Media push for deficit reduction as revenues peak, deficit dives
by Larry Geller
Washington and commercial media still want to cut Social Security and shred the social safety net even though, in the month of April, the federal government reported its highest budget surplus in five years.
The United States posted its biggest monthly budget surplus in five years in April, the Treasury Department said on Friday, adding that revenues are running at a record high so far this year thanks to higher taxes and an improving economy.
[Reuters, April budget surplus is biggest in five years, 5/10/2013]
According to the article, the Treasury reported last month’s surplus as $113 billion, the highest since April 2008. But this surplus is not something new—the surplus in April 2012 was $59 billion.

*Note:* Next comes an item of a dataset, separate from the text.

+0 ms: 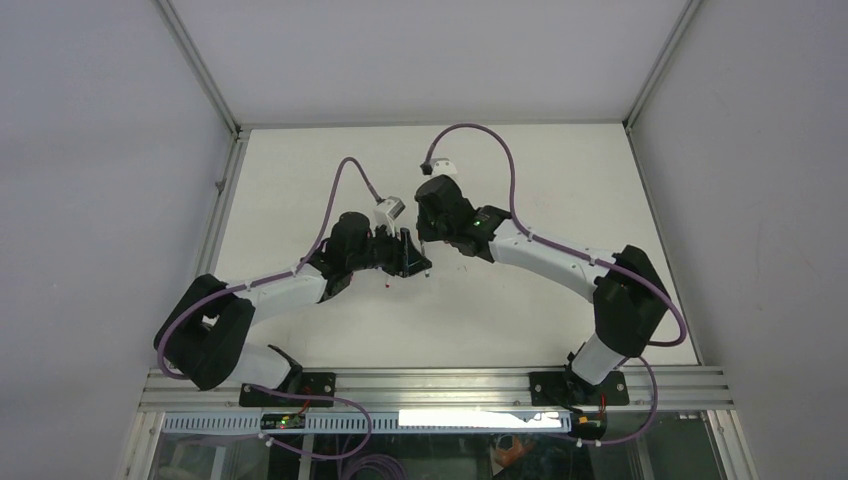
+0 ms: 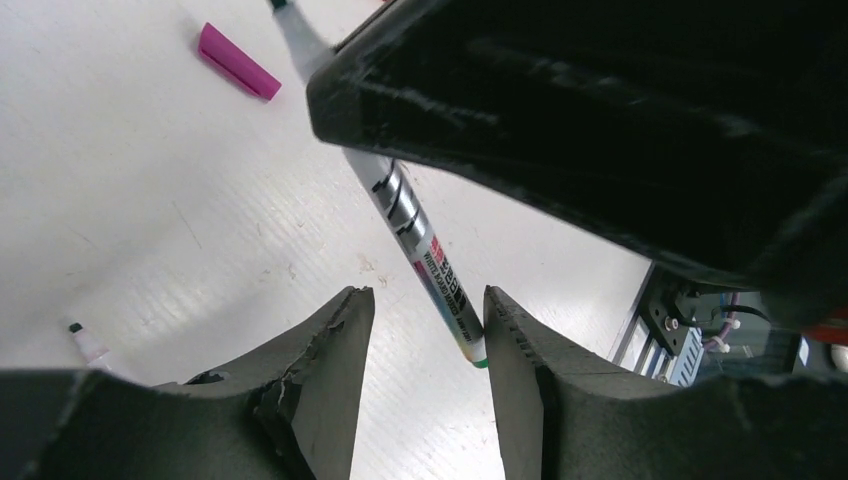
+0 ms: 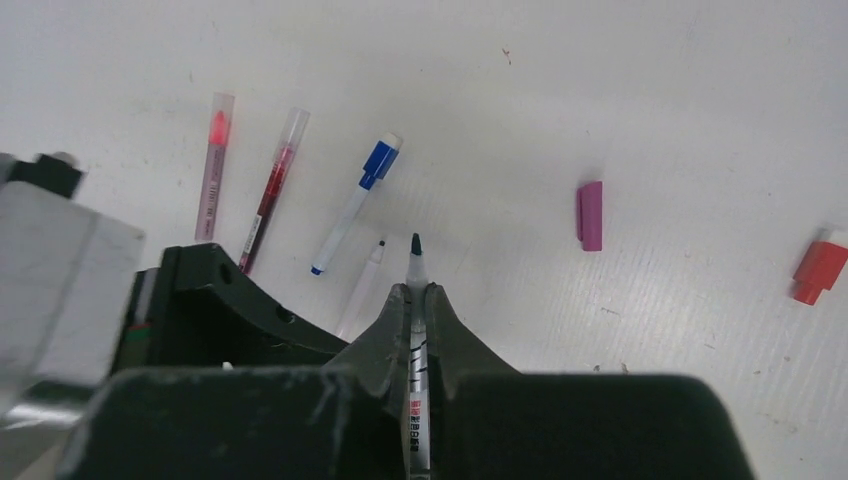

In other words, as Republicans and President Obama seek to slash funding for programs affecting the most vulnerable, the deficit is diminishing without those draconian austerity measures. In fact, Reuters reports that the deficit decreased 32% from the corresponding period last year. The same article reports that tax revenues, $1.6 trillion this year, are a record 16 percent higher than last year.
This is precisely the time when government should be investing in job growth, not “sequestration” and other severe austerity measures that will take wages and money out of the economy. Investing in job growth now should yield even higher revenues in the future and further reduction in deficits.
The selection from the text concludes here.